Khairun leads the UK’s International Climate Fund (ICF) in Malaysia via the UK Partnerships for Accelerated Climate Transitions (UK-PACT) programme.

As a young climate change activist, Khairun lobbied the UNFCCC negotiations, and later founded an equal opportunity zero-waste social enterprise. She has over 12 years of experience in corporate responsibility, sustainability reporting and standards, as well as capacity building for the mitigation and adaptation of climate change for the private, public and third sector.

Khairun now manages a program called “The Partnership for Accelerated Climate Transition” which is part of the UK government’s commitment to support developing countries decarbonize.

I manage a 2.5 million pound fund which is technical assistance and it’s meant to be the money lent  by the government to the private sector, third sector. Civil societies tell us what is needed. We’re talking to big banks, we’re talking to governments, we’re talking to leaders who are passionate and want to create change.

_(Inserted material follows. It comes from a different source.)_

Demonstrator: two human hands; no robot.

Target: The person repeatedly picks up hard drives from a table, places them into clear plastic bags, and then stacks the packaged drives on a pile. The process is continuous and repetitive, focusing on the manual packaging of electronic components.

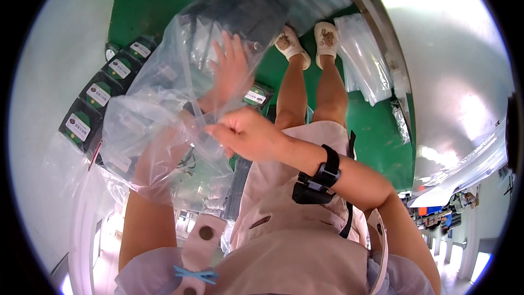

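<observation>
A large clear plastic bag [158, 84] is spread out at the left and middle of the view. Dark packages [240, 13] show through its far end. My left hand [232, 68] reaches inside the bag, its fingers stretched and apart, seen through or beside the film. The left forearm is partly covered by the plastic. Close by, my right hand [245, 131] is closed with thumb and fingers pinching the bag's gathered film near my left wrist. Part of that grip is hidden by the crumpled film.
Several black packs [98, 95] with green and white labels stand in a row at the left. Another labelled pack [256, 95] sits near my knees. Flat clear bags [363, 57] lie on the green floor [382, 131] beside a shiny metal surface [453, 65].
</observation>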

But it’s like asking them to go into a shop they’ve never been into and asking them to buy something they don’t know they need.

 

In ASEAN, because we are generally, as a people, as a community, there’s a high level of respect for each other. We need a little bit of help. We traditionally have always been supply led rather than demand led. How do we meet in the middle, for organisations or governments that are prepared to– or who have led the way or essentially have found those solutions that worked for their people?

 

We need to be much more focused on adaptation. We look at how our cities, our economies, and our countries will be affected by the physical risks of climate change. We’ll also be looking at transition risks. Things like coal generation. If we devolve from it, if we say that we will no longer fund that, what are the implications to the economy, so that’s a transition risk there.

 

One of the areas that they’re looking at is making sure the supply chains are free from deforestation. We speak about issues like climate change or industries that are a hundred years old that hasn’t changed, the palm oil industry hasn’t changed in a hundred years old and they’re struggling with labor because young people don’t want to work on the estates. If you could revolutionise the agriculture industry or the palm oil industry to attract young people, you need to have younger people around the table. How do we then allow or create an opportunity for young people to be able to sit around the table with decision makers because they have the right to this world as much as any of us do.

 

We don’t look at it enough from a social perspective. What does it mean for how we live, how communities grow? Are our children resilient enough to be able to make decisions in a very uncertain future? Are our economies or our supply chains, especially when it comes to things like basic needs like food and security and water, do we have enough resilience to ensure that, if the worst climate changes affect hit us, will we have the skill sets to be able to survive and thrive? It’s inevitable, we can no longer accept that’s not happening. How do we prepare for it is the big question.